-- THE DATA follows --

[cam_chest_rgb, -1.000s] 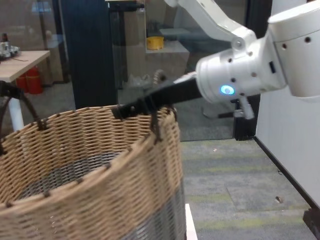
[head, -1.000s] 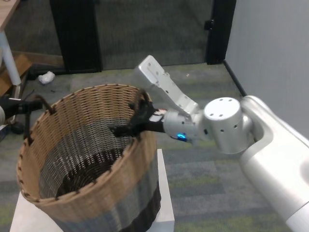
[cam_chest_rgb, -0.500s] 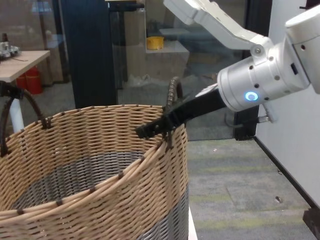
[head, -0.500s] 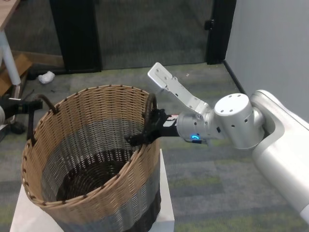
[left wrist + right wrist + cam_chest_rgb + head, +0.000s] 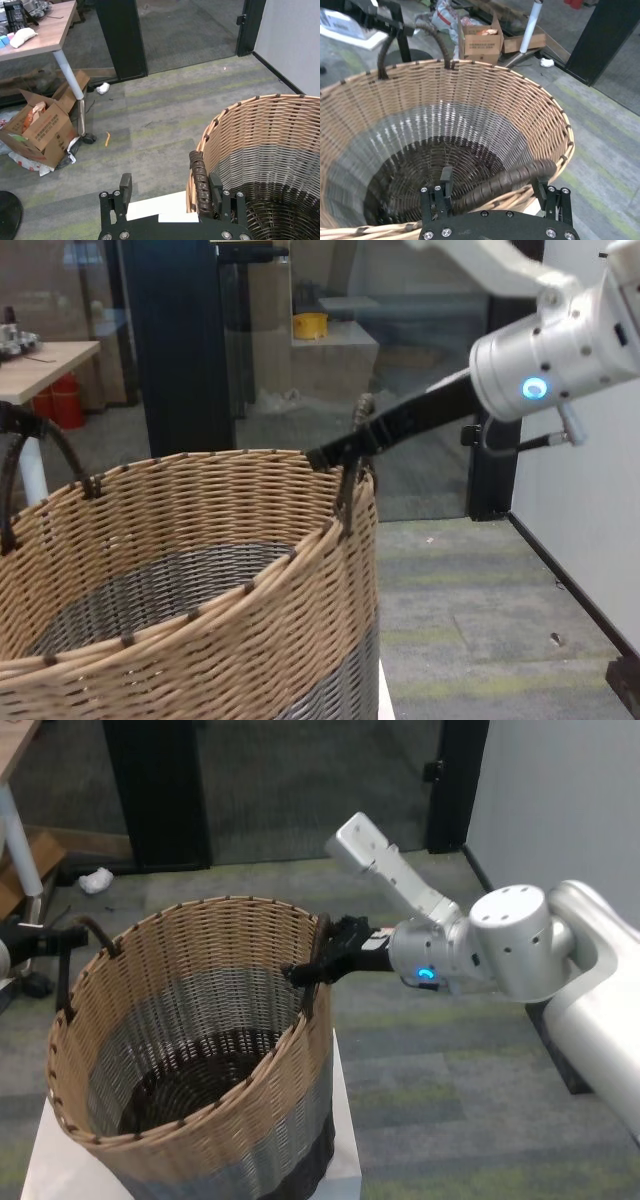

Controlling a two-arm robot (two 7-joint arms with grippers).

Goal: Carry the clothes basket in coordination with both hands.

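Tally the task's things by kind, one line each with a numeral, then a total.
Clothes basket: 1
Loop handles, left handle and right handle: 2
Grippers, left gripper and right gripper: 2
Total: 5

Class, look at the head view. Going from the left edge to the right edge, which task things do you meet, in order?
Left gripper → left handle → clothes basket → right handle → right gripper → silver-white right wrist.
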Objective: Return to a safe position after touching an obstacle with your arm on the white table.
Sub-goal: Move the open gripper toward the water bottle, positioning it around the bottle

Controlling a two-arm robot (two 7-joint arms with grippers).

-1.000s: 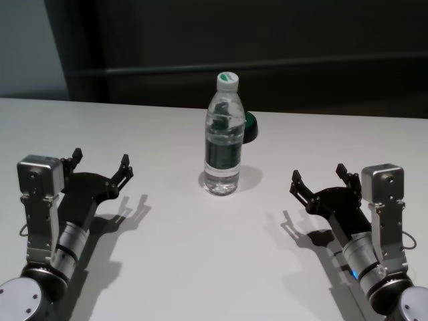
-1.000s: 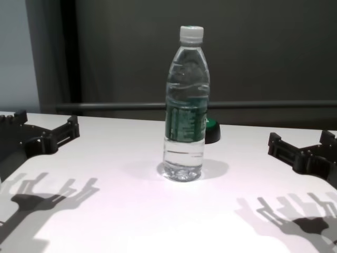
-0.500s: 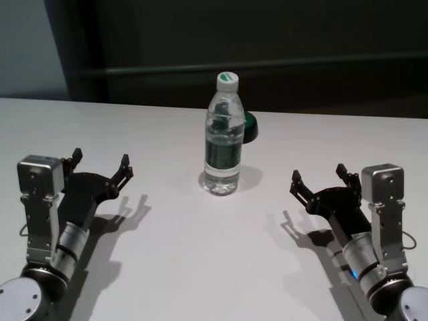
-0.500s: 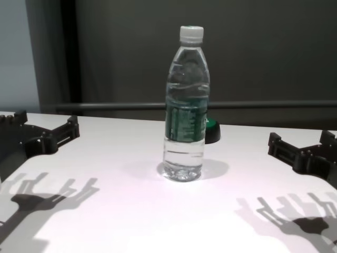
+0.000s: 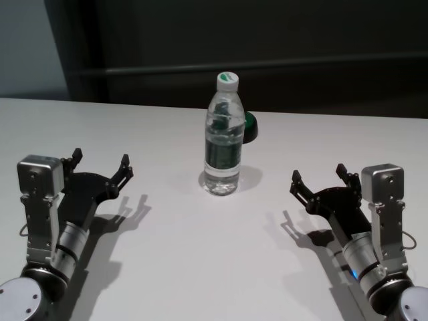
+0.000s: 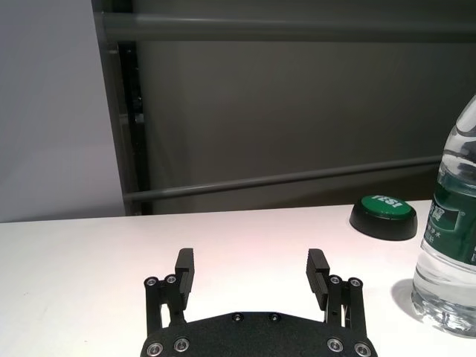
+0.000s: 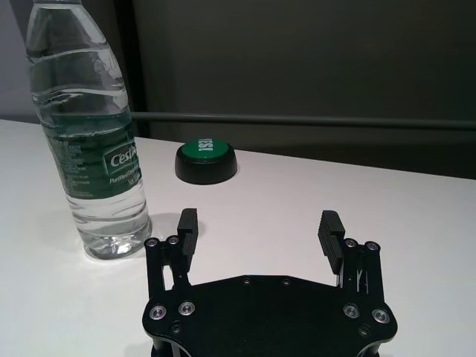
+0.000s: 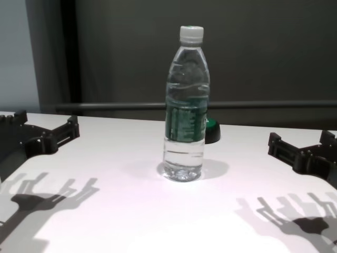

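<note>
Clear plastic bottle (image 5: 223, 137) upright mid white table (image 5: 200, 267), green button (image 5: 249, 127) just behind. Left gripper (image 5: 100, 164) and right gripper (image 5: 319, 177) both spread, empty, well apart from it. You'd find it tall, tippy, slick; grab at label band

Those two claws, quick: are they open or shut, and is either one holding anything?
Left gripper: jaws open, holding nothing, left of the bottle.
Right gripper: jaws open, holding nothing, right of the bottle.
</note>
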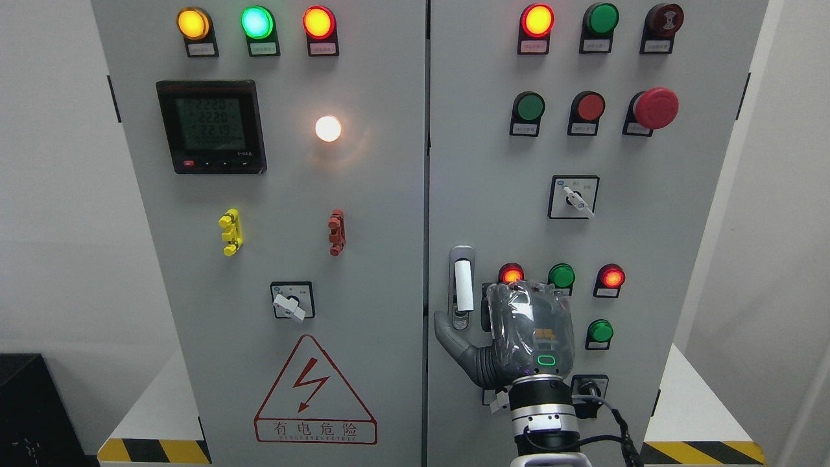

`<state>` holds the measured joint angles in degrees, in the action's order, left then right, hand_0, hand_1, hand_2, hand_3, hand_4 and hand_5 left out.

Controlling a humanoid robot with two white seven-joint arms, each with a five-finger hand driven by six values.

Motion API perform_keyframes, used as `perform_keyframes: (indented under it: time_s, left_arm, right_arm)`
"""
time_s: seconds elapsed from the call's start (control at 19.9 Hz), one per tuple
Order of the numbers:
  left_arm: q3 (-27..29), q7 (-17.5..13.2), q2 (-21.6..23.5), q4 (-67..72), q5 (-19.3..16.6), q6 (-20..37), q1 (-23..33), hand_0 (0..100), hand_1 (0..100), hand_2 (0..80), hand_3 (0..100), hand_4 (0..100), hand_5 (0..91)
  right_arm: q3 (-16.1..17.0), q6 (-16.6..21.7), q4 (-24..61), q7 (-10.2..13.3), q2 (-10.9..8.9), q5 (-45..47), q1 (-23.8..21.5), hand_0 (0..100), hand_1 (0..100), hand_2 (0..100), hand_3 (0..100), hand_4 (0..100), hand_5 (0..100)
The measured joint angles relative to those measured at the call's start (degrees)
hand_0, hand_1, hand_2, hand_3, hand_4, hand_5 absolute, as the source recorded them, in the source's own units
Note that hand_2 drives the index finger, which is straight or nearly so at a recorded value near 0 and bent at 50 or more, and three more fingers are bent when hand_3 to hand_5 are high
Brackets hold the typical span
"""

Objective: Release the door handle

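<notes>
The door handle [462, 285], a white lever in a silver plate, sits at the left edge of the cabinet's right door [648, 227]. My right hand [494, 324] comes up from the bottom edge and lies with its back toward me just right of the handle. Its fingers [519, 295] point up over the door and its thumb [446, 331] spreads left, below the handle's lower end. Nothing is held; the lever stands free of the hand. Both doors look closed. The left arm is out of sight.
Around the hand are lit indicator lamps [511, 273], green buttons [600, 331], and a rotary switch [573, 198] higher up. A red mushroom stop button [655, 107] sticks out at the upper right. The left door [363, 272] carries a meter [211, 126] and a warning triangle [314, 392].
</notes>
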<state>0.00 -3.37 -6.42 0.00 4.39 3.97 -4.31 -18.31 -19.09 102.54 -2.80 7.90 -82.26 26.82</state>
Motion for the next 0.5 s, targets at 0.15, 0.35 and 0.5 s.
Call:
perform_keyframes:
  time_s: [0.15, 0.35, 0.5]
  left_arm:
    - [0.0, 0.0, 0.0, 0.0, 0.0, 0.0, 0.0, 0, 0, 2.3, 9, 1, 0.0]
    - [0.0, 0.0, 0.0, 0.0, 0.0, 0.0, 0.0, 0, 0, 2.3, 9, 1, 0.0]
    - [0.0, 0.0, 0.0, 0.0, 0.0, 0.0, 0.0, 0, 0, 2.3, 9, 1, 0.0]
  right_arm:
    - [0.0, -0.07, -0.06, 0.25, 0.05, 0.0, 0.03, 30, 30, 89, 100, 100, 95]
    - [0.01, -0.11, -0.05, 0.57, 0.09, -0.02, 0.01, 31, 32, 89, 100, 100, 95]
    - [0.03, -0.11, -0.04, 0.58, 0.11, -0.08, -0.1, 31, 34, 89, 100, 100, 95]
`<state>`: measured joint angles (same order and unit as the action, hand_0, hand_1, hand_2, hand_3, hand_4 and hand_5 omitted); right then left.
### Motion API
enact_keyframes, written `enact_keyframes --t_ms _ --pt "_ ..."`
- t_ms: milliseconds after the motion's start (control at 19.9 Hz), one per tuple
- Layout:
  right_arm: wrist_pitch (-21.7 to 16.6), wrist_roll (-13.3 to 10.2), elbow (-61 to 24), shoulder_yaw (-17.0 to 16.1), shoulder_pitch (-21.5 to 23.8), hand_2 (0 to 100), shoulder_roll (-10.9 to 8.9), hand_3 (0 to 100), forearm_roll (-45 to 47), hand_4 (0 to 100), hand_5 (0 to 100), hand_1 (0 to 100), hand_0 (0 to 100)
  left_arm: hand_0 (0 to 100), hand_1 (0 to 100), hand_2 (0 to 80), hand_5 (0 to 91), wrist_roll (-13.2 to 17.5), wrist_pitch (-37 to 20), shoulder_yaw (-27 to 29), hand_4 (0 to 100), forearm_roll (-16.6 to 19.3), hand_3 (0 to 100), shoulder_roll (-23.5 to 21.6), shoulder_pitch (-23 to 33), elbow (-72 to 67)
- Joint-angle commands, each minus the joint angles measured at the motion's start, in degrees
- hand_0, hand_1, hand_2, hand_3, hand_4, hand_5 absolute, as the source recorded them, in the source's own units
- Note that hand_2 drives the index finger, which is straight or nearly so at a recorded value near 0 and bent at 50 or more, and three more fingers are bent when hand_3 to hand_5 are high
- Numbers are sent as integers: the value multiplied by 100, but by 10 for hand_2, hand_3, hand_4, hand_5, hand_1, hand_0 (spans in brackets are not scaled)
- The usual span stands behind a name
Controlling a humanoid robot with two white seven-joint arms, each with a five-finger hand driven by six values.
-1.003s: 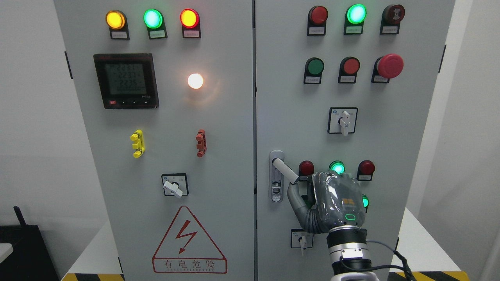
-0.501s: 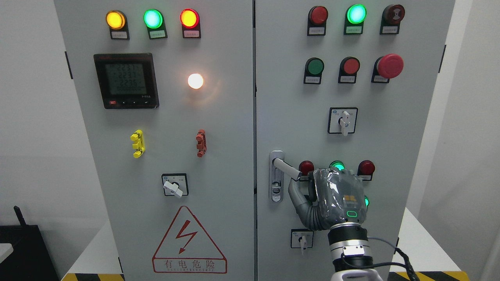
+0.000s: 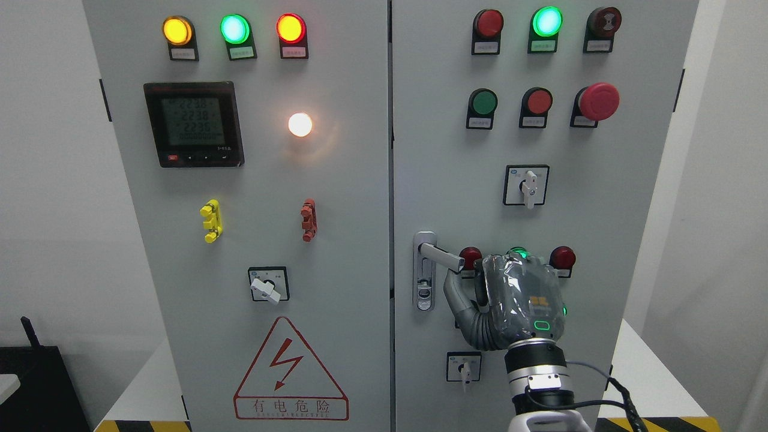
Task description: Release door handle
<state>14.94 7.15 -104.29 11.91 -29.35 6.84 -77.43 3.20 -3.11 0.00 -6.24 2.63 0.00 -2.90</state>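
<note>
The door handle (image 3: 441, 255) is a grey lever on a chrome plate (image 3: 425, 271) at the left edge of the cabinet's right door (image 3: 444, 180). It points right and only slightly down. My right hand (image 3: 469, 281) comes up from the bottom right, its back toward the camera. Its thumb (image 3: 456, 294) reaches up and touches the underside of the lever's free end, which stays bare. The other fingers are mostly hidden behind the palm. Nothing is clasped in the hand. My left arm does not show.
Red and green lamps (image 3: 563, 257) sit just behind the hand. A small rotary switch (image 3: 463, 367) is below it and another (image 3: 527, 186) above. The left door (image 3: 264, 210) carries a meter, lamps and a warning triangle. A cable (image 3: 606, 384) trails from my wrist.
The lever has swung up from pointing down-right to nearly level. My right hand has shifted a little right and up, with its thumb staying under the lever's end.
</note>
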Motion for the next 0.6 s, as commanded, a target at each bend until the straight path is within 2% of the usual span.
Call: enact_keyframes --t_ms 0,351,551 --pt "0 5 -4 4 -9 1000 -7 1000 0 935 979 224 635 120 389 0 0 -4 3 97 0 0 0 0 -141 0" --pt "-35 -30 -56 57 61 1000 -24 1000 -9 934 979 225 637 120 389 0 0 -4 3 97 0 0 0 0 -149 0" --pt "-202 -39 -206 66 210 1000 -51 1000 -17 937 979 226 640 120 389 0 0 -4 3 97 0 0 0 0 -149 0"
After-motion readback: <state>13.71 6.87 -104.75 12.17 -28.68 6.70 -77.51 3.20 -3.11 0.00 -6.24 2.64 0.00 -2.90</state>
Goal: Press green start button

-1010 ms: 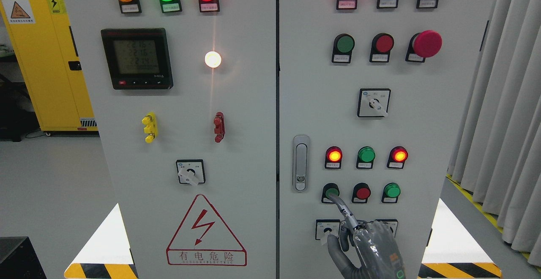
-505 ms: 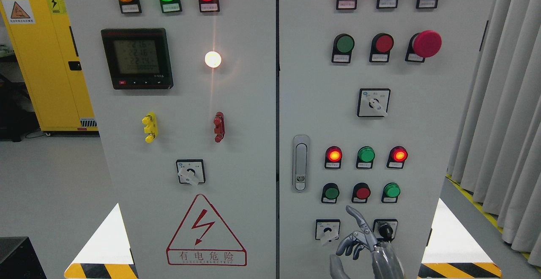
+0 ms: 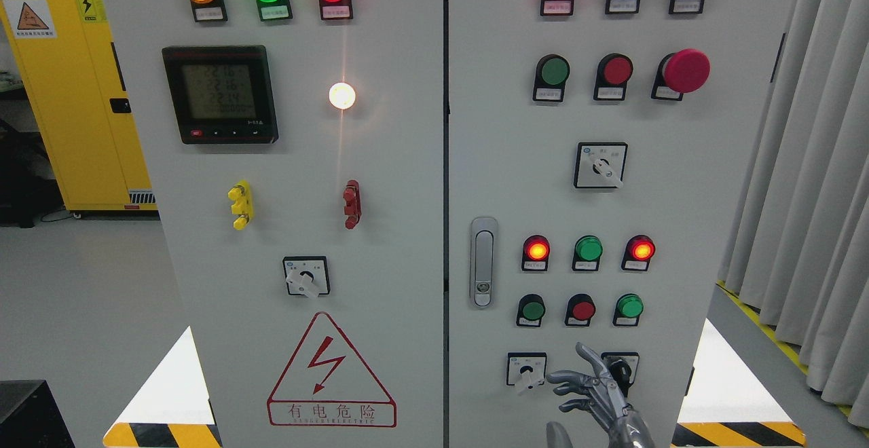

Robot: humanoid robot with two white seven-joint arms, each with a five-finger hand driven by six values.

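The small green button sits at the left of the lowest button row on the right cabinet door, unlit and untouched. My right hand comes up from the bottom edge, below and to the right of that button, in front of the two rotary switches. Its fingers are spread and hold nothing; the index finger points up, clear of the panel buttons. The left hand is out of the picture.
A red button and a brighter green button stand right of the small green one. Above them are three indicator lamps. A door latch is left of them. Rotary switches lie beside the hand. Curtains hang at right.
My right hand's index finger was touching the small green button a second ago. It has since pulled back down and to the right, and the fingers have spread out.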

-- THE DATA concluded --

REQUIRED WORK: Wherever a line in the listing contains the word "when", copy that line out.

OUTPUT BELOW:
Note that hand_2 drives the index finger, which is straight or nearly so at a recorded value near 0 and bent at 50 or more, and three more fingers are bent when hand_3 to hand_5 are high
- Note that hand_2 drives the index finger, which is straight or nearly so at a recorded value near 0 and bent at 50 or more, and three more fingers are bent when hand_3 to hand_5 are high

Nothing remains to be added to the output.